Published online by Cambridge University Press: 04 January 2025
If rivers preoccupied Tanaka Shōzō during the last part of his life, they marked Ishikawa Sanshirō's childhood years. San’ōdō, the village where he was born on 23 May 1876, is located in the upper reaches of the majestic Tone River, Japan's second longest waterway. Today it is part of Honjō in Saitama Prefecture, a sprawling city on the Kantō plain which is about one-and-a-half hours from Tokyo by train, and seems forever locked in the sleepiness of the post-1980s bubble years. At the time of Ishikawa's birth, however, the area was a bustling transportation hub. During the Tokugawa era, the Tone constituted an inland water link that served Edo, the capital, and was still central to the region's distribution network at the beginning of the Meiji era.

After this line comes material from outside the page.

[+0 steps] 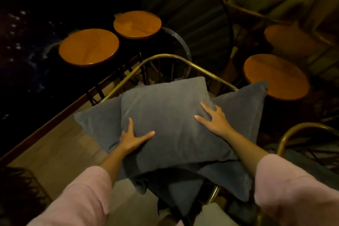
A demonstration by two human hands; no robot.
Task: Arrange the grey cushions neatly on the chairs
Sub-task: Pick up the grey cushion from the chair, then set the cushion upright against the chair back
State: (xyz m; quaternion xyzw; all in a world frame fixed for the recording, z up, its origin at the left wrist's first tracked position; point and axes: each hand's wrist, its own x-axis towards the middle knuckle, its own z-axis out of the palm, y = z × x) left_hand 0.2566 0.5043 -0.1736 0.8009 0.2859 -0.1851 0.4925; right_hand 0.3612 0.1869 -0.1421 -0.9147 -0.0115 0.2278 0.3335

Ishikawa's house lay not far from the banks of the river, and his father's business, a boat wholesaling operation which enjoyed special commercial privileges granted by the Tokugawa government, was a source of work for most of the residents in the area. But in May 1884 a railway line opened between Takasaki in the eastern Kantō region and Tokyo, as Edo had been renamed. The new rail network, one of the pillars of the fukoku kyōhei (rich country, strong army) programme, dramatically reduced the need for river transport, eventually forcing Ishikawa's father and the villagers he employed out of business. Less than twenty years into the Meiji period the river started to flow empty. As Ishikawa recalled, “the new venture of the new civilisation caused the collapse of our house and village”. A subsequent attempt to re-enter the freight business failed, but still the father managed to keep providing for his son's education.
Ishikawa's comments highlight that the post-Restoration years were undeniably tumultuous and life-changing for large swathes of the Japanese population. Although he belonged to a respectable and well-established family, he experienced near destitution as a youth, which indicates that modernisation very quickly affected all levels of society. Historians have shown that the Meiji reforms had an impact not only on merchants but, even more acutely, on a great proportion of the farming population.